Hintergrund ist der Eindruck der Borgfelder, dass in den vergangenen Jahren zunehmend Bäume vor allem auch auf privaten Grundstücken gefällt wurden. Einige waren krank, andere hielten den Stürmen nicht stand. Auch der Bau neuer Häuser forderte seinen Tribut. Laut Umweltbehörde sind allein in der letzten Fällsaison in Borgfeld 21 Bäume gefällt worden - davon 19 entlang von Straßen. Der Umweltbetrieb Bremen (UBB) gibt für den Bremer Nordosten seit Jahren eine steigende Zahl bekannt. "In den meisten Fällen handelt es sich um absterbende Bäume", begründet die Umweltbehörde die diesjährigen Aktionen in Borgfeld, andere Bäume hätten sich beim Wachsen gegenseitig behindert. Damit am Ende nicht alle Bäume sterben, habe man einzelne beseitigt.

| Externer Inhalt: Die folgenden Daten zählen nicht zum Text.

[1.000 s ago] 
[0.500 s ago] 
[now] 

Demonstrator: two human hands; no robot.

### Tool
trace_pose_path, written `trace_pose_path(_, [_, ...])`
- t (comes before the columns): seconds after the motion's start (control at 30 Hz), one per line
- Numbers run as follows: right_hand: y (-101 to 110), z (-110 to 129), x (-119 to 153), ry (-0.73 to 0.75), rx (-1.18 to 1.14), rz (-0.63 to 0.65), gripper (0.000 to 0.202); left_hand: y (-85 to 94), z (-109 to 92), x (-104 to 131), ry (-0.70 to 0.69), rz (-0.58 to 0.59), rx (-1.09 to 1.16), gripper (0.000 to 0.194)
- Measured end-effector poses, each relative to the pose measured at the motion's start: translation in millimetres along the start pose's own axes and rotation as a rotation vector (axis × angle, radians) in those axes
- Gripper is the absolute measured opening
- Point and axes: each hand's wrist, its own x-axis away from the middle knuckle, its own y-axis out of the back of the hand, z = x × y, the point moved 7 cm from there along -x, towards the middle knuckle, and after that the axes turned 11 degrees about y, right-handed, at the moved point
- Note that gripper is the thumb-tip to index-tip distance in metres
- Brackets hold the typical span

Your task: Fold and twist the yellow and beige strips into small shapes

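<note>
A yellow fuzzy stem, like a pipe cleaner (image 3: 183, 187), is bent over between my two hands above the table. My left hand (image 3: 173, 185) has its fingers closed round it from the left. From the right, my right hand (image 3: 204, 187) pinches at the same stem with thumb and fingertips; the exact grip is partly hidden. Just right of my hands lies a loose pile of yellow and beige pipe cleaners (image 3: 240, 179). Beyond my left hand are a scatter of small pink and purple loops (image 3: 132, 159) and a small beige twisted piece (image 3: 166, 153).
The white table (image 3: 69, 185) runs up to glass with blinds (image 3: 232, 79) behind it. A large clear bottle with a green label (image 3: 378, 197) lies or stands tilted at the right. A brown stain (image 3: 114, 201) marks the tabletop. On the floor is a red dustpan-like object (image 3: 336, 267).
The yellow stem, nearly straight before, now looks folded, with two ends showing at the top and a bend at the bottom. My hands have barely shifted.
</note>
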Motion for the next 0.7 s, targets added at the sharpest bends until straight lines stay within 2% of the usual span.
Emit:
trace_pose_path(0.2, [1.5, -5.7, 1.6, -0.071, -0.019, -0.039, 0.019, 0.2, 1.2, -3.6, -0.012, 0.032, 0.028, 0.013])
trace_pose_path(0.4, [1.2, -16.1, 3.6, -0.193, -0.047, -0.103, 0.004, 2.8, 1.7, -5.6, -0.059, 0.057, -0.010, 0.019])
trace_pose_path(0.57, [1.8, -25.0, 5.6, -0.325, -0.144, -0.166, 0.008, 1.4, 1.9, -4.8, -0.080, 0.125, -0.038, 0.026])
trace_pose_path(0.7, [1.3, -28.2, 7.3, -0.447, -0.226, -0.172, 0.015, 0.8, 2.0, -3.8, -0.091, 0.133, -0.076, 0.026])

Gegen die Fällungen hatten unter anderem Anwohner am Upper Borg protestiert. Zuletzt forderte der Mitbegründer des Borgfelder Forums, Hermann Vinke, den Beirat auf sich dafür einzusetzen, dass die Bäume im Ort besser geschützt werden. Die Bremer Baumschutzsatzung, die zum Beispiel Eichen mit einem Stammumfang von über 1,20 Meter generell unter Schutz stellt - aber einige Ausnahmen ermöglicht, werden die Borgfelder im Alleingang nicht verschärfen können. In diese Richtung hatte Ortsamtsleiter Karl-Heinz Bramsiepe laut gedacht. Der Sprecher der Bremer Umweltbehörde, Jens Tittmann, macht den Borgfeldern dennoch Mut. Es gebe Möglichkeiten, die "Chance für den Erhalt ortsbildprägender Bäume zu erhöhen", schreibt er auf Anfrage.
Tatsächlich müssten in Borgfeld alle mithelfen, das idyllische Ortsbild zu erhalten. Wo neu gebaut wird, könne der Beirat und jeder einzelne Bürger im Rahmen der öffentlichen Beteiligung einer Bauleitplanung verlangen, dass Bäume dokumentiert, "drohende Baumverluste deutlich markiert" werden und im Bebauungsplan Vorgaben für den Baumschutz gemacht werden. Das gleiche gelte für Bereiche, in denen bereits geltendes Baurecht umgesetzt und Häuser gebaut werden, so die Behörde.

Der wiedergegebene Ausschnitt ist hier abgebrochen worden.